Over 30% of people in Japan who live with smokers said they have been exposed to more secondhand smoke since the start of the novel coronavirus pandemic due to the rise of teleworking, the National Cancer Center Japan said Monday in releasing the results of a survey.
Among 1,000 smokers and the same number of nonsmokers surveyed in March, 33.7% of 258 nonsmoking respondents who live with smokers saw an increase in secondhand smoke exposure, the center said.
Kimiyasu Hirano, a researcher at the center, said the fact that people are spending more time at home raises “concerns about adverse health effects” for passive smokers, who are at risk of disease, disability and death.
Meanwhile, 25.3% of the smokers surveyed said they wanted to quit to reduce the likelihood of developing severe symptoms of COVID-19. On the other hand, 36.4% of smokers said they didn’t want to quit smoking.
According to the World Health Organization, smokers are more at risk of severe COVID-19 than nonsmokers.
“Many of those currently still smoking are likely to find it difficult to quit,” Hirano said.
Eighteen percent of the smokers said they smoked more since the start of the pandemic early last year, whereas only 11.4% smoked less.

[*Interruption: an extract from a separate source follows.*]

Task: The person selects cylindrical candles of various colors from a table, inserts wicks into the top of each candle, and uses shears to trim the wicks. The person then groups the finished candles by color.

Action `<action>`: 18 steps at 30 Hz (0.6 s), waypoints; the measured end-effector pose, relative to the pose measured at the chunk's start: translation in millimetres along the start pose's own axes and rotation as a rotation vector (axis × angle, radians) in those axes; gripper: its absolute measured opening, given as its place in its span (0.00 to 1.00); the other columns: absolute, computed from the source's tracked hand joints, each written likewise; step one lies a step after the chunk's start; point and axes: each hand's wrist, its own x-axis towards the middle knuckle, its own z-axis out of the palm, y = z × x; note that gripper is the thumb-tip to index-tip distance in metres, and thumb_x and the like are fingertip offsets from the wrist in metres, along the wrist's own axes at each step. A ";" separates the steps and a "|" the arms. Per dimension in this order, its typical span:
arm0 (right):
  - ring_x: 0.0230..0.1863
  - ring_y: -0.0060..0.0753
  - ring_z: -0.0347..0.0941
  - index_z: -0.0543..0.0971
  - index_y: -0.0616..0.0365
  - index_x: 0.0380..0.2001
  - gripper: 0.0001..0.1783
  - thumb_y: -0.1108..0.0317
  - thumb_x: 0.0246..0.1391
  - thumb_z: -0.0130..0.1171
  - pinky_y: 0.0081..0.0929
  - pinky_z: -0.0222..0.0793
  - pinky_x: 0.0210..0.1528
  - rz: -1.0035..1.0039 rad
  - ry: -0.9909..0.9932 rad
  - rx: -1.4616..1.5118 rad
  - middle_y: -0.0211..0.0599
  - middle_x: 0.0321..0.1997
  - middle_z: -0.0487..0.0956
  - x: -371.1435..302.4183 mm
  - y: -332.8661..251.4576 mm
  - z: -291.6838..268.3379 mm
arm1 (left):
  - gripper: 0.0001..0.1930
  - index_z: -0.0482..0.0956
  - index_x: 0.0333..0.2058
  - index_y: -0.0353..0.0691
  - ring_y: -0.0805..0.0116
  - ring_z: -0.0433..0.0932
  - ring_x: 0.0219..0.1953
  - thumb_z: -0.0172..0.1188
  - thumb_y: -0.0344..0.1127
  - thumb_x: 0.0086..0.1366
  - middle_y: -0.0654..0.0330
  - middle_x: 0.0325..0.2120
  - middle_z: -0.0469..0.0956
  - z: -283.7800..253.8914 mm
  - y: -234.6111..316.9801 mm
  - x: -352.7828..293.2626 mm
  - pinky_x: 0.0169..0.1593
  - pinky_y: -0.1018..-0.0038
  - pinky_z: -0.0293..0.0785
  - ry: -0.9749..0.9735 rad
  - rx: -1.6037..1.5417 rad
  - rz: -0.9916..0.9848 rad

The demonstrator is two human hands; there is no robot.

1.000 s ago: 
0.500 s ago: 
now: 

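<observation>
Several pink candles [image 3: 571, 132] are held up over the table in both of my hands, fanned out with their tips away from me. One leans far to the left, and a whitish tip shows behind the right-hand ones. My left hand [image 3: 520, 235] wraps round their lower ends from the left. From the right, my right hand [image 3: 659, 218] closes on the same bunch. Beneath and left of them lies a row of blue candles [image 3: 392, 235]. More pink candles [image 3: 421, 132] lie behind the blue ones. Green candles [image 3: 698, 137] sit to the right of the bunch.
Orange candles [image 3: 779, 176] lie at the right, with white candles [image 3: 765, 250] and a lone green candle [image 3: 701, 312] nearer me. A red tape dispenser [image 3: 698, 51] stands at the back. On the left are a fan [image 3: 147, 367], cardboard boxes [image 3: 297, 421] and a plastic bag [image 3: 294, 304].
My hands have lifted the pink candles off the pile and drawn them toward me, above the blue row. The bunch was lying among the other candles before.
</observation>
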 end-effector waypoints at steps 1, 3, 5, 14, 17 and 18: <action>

The survey found that 49.4% cited stress for the increase in their nicotine habit. Another 33.9% said they smoked more because there are no restrictions on smoking at home while smoking inside workplaces is banned.
The survey also asked respondents what they thought of the temporary closure of public smoking areas in parks and stations due to concerns over people smoking while taking off their face masks.
A total of 59.4% of all respondents agreed that the virus is more likely to spread in indoor and outdoor smoking areas, while 58.3% backed the temporary closure of the smoking spots.
All of the 1,000 smokers surveyed responded, while of the 1,000 nonsmokers, 818 gave valid responses.